What is it with art critics and the art market? Here’s John Seed taking to the Huffington Post because the idea of Dan Colen’s birdshit paintings offends his sensibility. Fine. It is understandable to be perplexed and, even, put off by the sight of buyers paying good money for art that seems irrelevant or trite.
One of the roles criticism plays is to separate the ephemeral from the meaningful. The art market makes has no valid claim to that. Prices are not measures of merit but of current demand.
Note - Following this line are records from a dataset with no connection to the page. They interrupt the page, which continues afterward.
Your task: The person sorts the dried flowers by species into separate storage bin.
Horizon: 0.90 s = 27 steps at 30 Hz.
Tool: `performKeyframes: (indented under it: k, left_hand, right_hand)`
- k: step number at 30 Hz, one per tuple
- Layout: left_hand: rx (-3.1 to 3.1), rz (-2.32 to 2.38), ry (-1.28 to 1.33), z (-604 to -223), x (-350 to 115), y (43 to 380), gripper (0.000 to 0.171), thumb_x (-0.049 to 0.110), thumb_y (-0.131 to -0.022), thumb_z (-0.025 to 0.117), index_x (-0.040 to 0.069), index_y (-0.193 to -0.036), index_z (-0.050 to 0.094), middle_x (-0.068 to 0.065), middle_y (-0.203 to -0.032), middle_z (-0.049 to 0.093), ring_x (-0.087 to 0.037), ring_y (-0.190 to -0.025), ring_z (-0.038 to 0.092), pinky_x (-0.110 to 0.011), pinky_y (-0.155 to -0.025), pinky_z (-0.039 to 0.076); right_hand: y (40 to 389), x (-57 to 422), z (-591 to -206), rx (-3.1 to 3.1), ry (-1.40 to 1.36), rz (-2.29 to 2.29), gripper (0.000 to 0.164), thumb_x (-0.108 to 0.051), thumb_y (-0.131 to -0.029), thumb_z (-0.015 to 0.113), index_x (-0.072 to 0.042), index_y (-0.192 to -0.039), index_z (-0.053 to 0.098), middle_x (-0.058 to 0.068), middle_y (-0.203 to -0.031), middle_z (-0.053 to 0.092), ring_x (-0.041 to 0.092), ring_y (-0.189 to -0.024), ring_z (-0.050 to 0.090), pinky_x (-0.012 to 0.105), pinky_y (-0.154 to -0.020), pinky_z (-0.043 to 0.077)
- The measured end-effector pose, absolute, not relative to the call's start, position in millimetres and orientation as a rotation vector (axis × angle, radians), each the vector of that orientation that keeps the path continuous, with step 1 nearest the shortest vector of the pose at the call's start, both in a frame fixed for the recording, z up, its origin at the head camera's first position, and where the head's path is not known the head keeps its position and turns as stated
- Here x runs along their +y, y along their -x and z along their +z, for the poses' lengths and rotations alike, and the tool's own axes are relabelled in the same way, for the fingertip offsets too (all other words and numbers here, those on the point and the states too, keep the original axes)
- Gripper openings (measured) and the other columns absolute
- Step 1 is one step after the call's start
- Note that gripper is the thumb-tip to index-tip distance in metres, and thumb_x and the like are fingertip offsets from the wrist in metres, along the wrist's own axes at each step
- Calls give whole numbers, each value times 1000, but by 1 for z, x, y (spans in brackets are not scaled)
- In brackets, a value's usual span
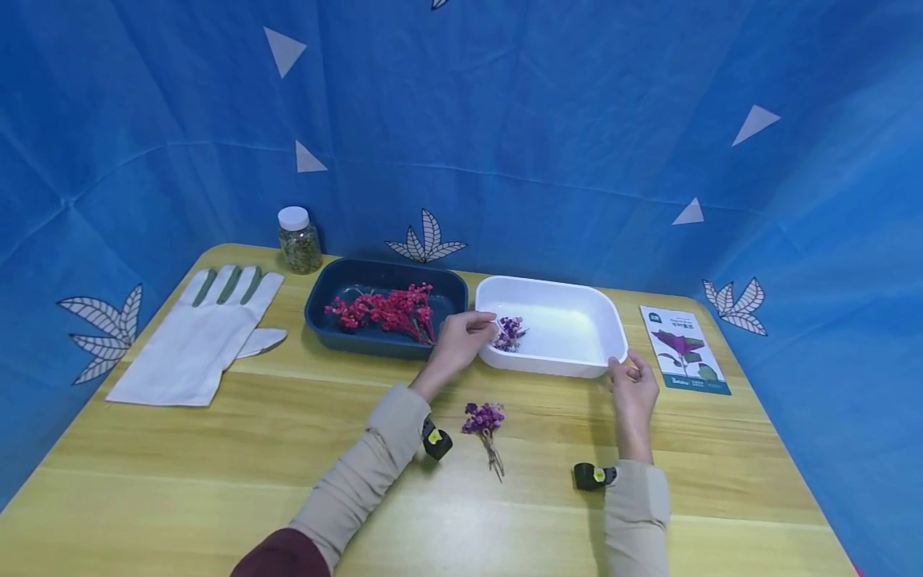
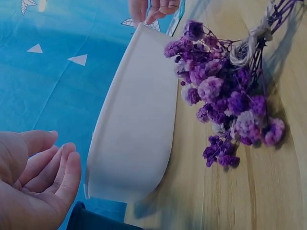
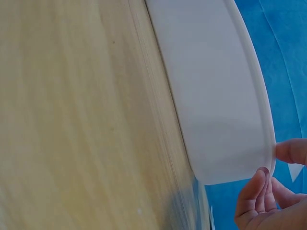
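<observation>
A white tray (image 1: 558, 365) stands at the back of the wooden table. My right hand (image 1: 634, 393) pinches its front right corner; in the right wrist view the thumb (image 3: 291, 151) lies at the rim, with curled fingers beneath. By the tray's front left corner, my left hand (image 1: 461, 336) has loosely bent fingers (image 2: 69, 172) with nothing between them in the left wrist view. A small purple flower bunch (image 1: 510, 333) lies inside the tray, close to the left fingertips. Another purple bunch (image 1: 485, 418), tied with twine, lies on the table between the forearms.
Left of the white tray, a dark blue tray (image 1: 368, 344) holds red flower sprigs (image 1: 389, 308). Farther left are a lidded jar (image 1: 299, 244) and a white-green glove (image 1: 195, 344). A seed packet (image 1: 685, 349) lies at right. Blue cloth (image 1: 541, 144) hangs behind the table.
</observation>
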<state>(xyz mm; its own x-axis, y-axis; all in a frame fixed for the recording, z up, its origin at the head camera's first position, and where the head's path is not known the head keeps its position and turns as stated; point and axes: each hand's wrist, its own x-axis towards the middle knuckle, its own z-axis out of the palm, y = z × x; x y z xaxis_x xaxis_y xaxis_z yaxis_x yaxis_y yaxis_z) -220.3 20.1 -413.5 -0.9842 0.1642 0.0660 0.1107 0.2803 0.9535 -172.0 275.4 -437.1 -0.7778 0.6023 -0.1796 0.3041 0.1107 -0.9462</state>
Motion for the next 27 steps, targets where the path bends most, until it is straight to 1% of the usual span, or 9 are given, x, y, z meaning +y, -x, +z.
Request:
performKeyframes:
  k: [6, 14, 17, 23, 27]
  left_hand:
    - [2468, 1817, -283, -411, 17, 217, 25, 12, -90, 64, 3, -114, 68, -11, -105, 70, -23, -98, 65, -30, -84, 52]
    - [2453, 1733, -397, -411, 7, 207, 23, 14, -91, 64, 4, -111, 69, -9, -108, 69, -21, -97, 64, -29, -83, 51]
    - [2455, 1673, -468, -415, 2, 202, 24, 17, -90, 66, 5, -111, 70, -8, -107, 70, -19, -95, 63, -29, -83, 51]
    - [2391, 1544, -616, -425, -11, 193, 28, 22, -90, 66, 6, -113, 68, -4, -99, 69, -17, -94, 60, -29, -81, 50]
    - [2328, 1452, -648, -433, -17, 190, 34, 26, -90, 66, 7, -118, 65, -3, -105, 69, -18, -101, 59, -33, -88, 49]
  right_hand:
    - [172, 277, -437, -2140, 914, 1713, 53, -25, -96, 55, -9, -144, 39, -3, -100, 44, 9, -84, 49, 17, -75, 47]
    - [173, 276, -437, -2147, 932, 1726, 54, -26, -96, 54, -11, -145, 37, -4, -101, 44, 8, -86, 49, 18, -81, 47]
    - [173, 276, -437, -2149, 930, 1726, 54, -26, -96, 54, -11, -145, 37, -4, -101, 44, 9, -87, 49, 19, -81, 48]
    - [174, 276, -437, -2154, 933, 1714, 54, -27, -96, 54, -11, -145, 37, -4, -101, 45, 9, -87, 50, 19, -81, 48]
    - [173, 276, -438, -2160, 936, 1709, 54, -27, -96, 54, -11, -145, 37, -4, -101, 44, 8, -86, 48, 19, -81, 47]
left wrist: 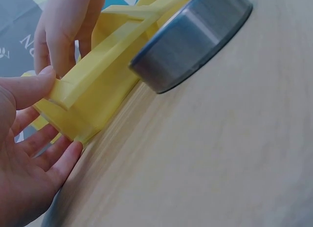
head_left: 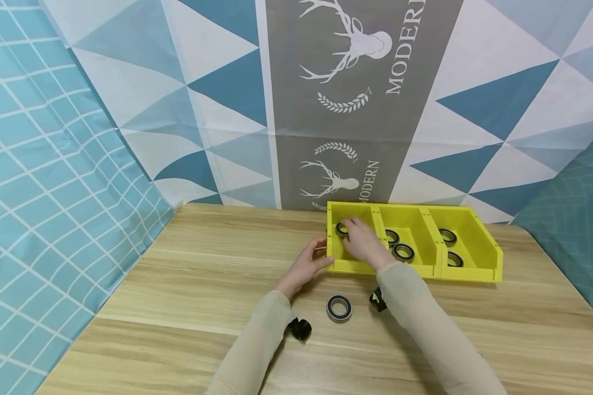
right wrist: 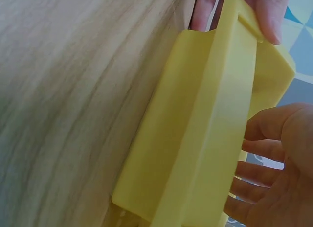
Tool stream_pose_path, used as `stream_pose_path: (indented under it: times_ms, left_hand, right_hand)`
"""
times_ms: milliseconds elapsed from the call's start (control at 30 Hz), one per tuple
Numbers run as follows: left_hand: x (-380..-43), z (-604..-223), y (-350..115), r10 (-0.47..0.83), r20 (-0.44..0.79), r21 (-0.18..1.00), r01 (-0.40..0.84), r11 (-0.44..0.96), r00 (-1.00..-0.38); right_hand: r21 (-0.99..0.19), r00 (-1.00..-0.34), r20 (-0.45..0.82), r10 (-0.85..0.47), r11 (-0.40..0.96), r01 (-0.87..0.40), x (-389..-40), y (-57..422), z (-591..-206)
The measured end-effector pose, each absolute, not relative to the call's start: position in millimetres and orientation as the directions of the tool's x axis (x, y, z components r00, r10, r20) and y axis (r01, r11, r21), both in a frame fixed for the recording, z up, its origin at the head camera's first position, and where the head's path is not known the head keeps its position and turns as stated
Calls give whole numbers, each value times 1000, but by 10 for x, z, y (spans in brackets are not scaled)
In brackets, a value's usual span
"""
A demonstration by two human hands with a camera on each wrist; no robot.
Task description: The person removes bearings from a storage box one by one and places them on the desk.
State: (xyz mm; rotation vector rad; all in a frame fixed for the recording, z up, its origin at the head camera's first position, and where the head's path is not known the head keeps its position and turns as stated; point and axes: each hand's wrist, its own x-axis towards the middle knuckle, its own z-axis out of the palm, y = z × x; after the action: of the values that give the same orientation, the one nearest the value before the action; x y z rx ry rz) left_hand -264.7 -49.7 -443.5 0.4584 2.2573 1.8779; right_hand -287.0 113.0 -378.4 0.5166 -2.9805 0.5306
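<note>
A yellow three-compartment parts bin (head_left: pixel 387 269) stands at the back of the table. My left hand (head_left: pixel 305 267) grips its left front corner; in the left wrist view the thumb lies on the rim and the fingers spread along the outer side. My right hand (head_left: pixel 363 241) reaches down into the left compartment, fingertips at a black-sealed ball bearing (head_left: pixel 340 230). In the right wrist view the bin's front wall hides the tips of the right hand (right wrist: pixel 279 163). Another bearing (head_left: pixel 339 308), with a steel outer ring, lies flat on the table between my forearms.
Two bearings (head_left: pixel 403 252) are in the middle compartment, and two more (head_left: pixel 447 237) in the right one. Black wrist cameras (head_left: pixel 300 329) hang beneath both sleeves. Patterned cloth (head_left: pixel 217 109) rises behind the wooden table (head_left: pixel 178 307) and at its sides.
</note>
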Motion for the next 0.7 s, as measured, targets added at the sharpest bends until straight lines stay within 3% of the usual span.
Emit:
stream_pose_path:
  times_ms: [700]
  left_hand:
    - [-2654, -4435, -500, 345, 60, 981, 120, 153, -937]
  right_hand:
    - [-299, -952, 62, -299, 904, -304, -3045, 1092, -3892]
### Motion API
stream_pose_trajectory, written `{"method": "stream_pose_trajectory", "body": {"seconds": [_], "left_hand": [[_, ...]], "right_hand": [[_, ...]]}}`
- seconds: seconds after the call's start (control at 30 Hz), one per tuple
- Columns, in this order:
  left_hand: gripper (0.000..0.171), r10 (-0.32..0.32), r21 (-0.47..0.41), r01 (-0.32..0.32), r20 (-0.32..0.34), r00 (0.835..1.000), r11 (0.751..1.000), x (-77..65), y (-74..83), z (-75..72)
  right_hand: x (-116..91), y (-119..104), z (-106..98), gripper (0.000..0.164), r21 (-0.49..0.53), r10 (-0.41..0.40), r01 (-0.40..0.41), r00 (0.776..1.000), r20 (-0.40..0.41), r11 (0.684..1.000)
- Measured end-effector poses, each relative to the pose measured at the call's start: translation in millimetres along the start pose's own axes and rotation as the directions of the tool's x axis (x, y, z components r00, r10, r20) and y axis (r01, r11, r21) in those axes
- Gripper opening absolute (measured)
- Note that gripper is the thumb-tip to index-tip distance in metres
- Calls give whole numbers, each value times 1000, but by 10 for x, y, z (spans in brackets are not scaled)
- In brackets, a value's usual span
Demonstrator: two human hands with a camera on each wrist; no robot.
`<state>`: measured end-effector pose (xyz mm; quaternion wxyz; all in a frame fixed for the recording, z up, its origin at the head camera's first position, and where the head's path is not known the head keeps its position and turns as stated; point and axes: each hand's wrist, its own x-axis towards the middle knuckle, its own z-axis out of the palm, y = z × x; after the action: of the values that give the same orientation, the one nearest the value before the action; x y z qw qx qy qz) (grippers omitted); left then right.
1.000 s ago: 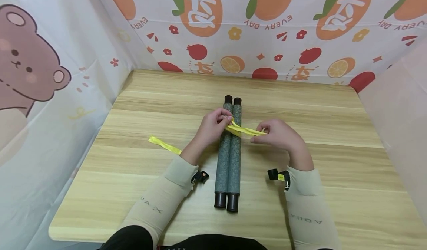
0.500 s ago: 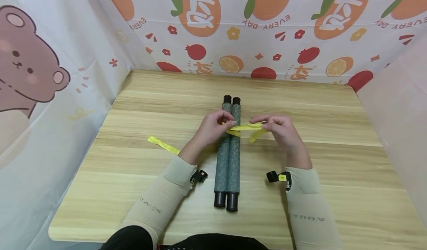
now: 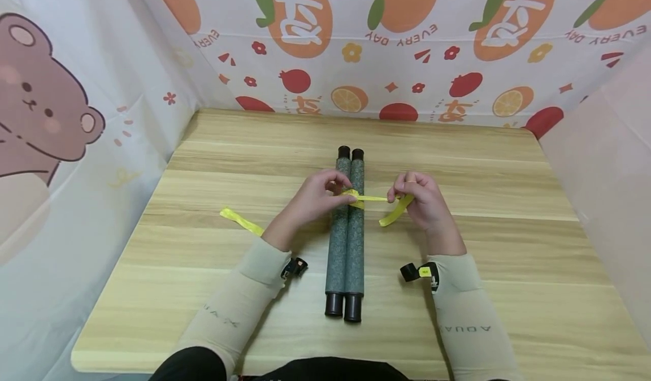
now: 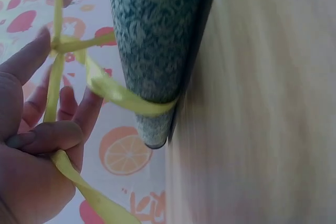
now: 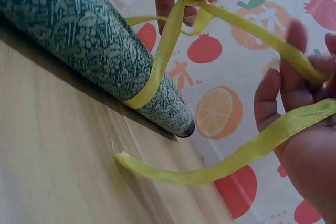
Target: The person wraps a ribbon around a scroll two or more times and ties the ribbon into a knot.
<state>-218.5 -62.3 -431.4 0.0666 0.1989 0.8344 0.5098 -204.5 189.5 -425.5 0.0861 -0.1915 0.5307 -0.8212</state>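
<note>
Two scrolls in green patterned cloth with dark end knobs, a left one [image 3: 337,251] and a right one [image 3: 355,251], lie side by side on the wooden table [image 3: 488,245]. Round them passes a yellow ribbon [image 5: 163,61], crossed on itself just above in the right wrist view. My left hand [image 3: 317,199], over the scrolls, holds the ribbon near this crossing, its fingers curled about it in the left wrist view. To the right, my right hand [image 3: 423,203] grips one ribbon end drawn taut. A loose tail [image 5: 236,156] hangs from that hand.
The ribbon's other tail [image 3: 239,220] extends left past my left wrist. A printed fruit curtain [image 3: 386,59] stands behind the table's far edge, and a bear-print curtain [image 3: 46,98] at its left. A small camera [image 3: 295,268] sits on my left wrist.
My right hand has shifted its hold on the ribbon and now pulls one end taut to the right, with a tail dangling below. The ribbon loop at my left hand has tightened. The scrolls stay put.
</note>
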Motion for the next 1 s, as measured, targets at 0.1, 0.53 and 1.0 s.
{"method": "stream_pose_trajectory", "body": {"seconds": [0.1, 0.53, 1.0], "left_hand": [[28, -8, -5, 8, 30, 1000, 1000, -27, -1, -47], [17, -1, 126, -3, 32, 999, 992, -83, -29, -206], [21, -9, 270, -17, 93, 996, 963, -161, 9, -335]], "right_hand": [[20, -13, 11, 34, -42, -12, 10, 999, -42, 999], [7, -223, 190, 21, -494, -38, -46, 987, -158, 868], [18, -34, 122, 22, -862, -22, -38, 998, -56, 506]]}}
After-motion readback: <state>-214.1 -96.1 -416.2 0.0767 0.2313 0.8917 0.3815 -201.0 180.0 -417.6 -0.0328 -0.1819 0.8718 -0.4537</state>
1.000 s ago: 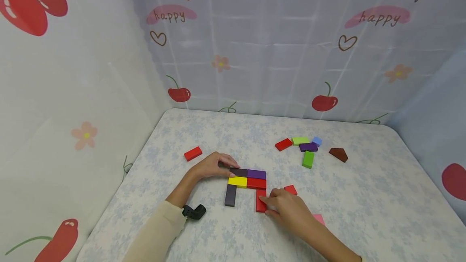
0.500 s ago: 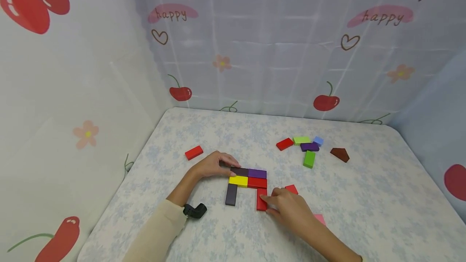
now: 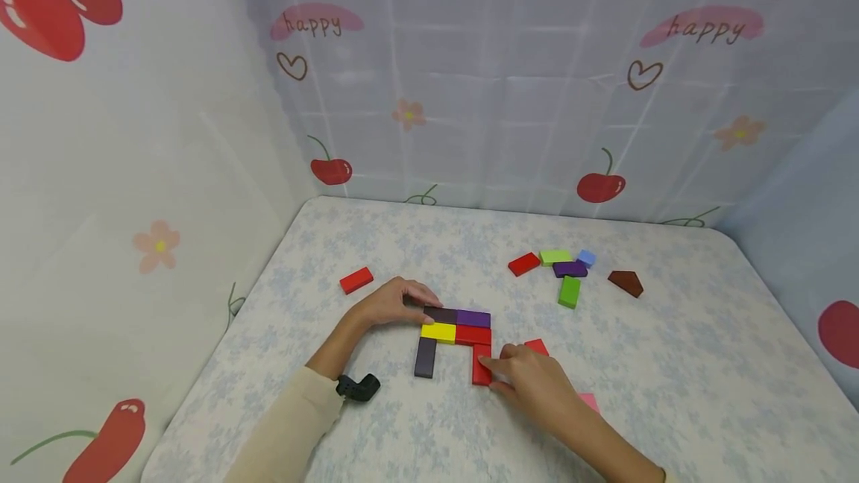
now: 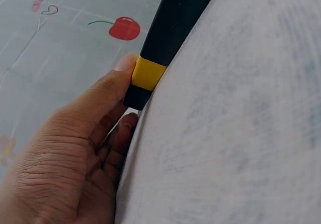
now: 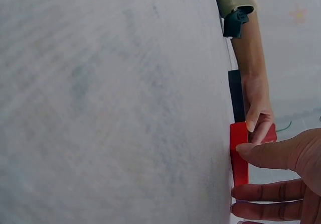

Seed clearly thinks otherwise:
The job of art critics is supposed to be to protect us from really bad art, but Robert Hughes has been gone nearly two years now. Alberto Mugrabi — the brother of David Mugrabi, the dealer who bought Colen’s “Untitled” — told BusinessWeek after Hughes death that “In another year, nobody will talk about this man anymore.” The curse doesn’t seem to be working among my Facebook friends — we still talk about Hughes — and in regards to protecting us from Colen and some of the other artists who are “pushing boundaries” Jerry Saltz is doing some heroic work on Twitter.
Since he understands the social dynamics surrounding art auctions, he has been using sarcasm and ridicule to make his points.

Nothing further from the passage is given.